The actuarial computations are made using the ‘‘projected unit credit method.’’ Variances between
actual experience and assumptions for costs and returns on assets are amortized over the remaining
service lives of employees under the plan.
As of December 31, 1996, the Company froze the accrued benefits under the plan and active
participants became fully vested. The plan’s trustee will continue to maintain and invest plan assets and
will administer benefit payments.
The Company also has a Supplemental Executive Retirement Plan (SERP). This unfunded plan
has a defined benefit component that provides key employees designated by the Board of Directors
with retirement and death benefits. Retirement benefits are based on salary and bonuses; death
benefits are based on salary. Benefits paid to a participant under the defined pension plan are
deducted from the benefits otherwise payable under the defined benefit portion of the SERP. On
January 31, 2004, we amended and restated our SERP. This amendment converted the defined benefit
portion of the SERP to a defined contribution portion for certain unvested participants and all future
participants.
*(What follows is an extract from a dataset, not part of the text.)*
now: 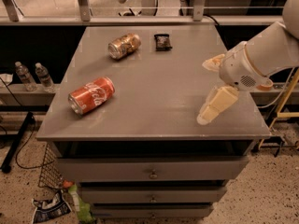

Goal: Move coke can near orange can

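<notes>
Gripper [206,91] at right, red coke can [91,95] lying

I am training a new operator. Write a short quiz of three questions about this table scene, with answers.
1. True or false: the coke can stands upright on the table.
2. Which lies nearer the orange can: (a) the dark packet, (b) the coke can?
3. The gripper, open above the table's right side in the picture, holds ____.
Key: 1 false, it lies on its side; 2 a; 3 nothing.
</notes>
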Tool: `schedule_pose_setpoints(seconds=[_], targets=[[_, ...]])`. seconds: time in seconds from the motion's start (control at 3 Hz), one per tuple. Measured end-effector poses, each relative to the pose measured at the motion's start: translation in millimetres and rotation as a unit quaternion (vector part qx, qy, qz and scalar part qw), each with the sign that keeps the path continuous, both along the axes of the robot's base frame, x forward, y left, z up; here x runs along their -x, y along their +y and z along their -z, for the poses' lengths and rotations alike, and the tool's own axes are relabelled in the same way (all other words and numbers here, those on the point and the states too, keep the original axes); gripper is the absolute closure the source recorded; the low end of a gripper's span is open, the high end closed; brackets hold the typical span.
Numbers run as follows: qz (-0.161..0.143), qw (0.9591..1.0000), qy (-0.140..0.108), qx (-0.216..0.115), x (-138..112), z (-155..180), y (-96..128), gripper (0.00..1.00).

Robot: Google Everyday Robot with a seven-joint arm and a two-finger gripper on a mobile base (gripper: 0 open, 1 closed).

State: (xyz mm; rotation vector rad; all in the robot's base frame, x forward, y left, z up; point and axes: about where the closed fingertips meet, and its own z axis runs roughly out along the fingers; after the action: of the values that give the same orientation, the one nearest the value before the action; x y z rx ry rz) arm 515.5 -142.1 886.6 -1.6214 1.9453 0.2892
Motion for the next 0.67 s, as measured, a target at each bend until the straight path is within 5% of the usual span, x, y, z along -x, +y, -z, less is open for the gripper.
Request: schedule_pose_setpoints(seconds=[0.33, 0.67], targets=[[-0.036, 0.9983, 0.014, -0.043, -16, 23, 38, 0.00], [-0.087, 0.9919, 0.004, -0.093, -35, 27, 83, 0.00]])
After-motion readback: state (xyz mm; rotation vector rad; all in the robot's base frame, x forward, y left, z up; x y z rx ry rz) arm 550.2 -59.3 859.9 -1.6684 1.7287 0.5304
On December 31, 2008 the Company terminated the defined benefit portion of the SERP
with a $14,441 payment and recorded a $6,005 settlement charge in accordance with SFAS No.88
‘‘Employers’ Accounting for Settlements and Curtailments of Defined Benefit Pension Plans and for
Termination Benefits.’’
The Company uses a fiscal-end measurement date for determining benefit obligations and the fair
value of plan assets of its plans.
Pension expense includes the following:
Year ended
January 31, February 2, February 3,
2009 2008 2007
Service cost ......................................... $ 110 $ 166 $ 246
Interest cost ......................................... 3,346 3,419 3,071
Expected return on plan assets ........................... (2,450) (2,320) (2,176)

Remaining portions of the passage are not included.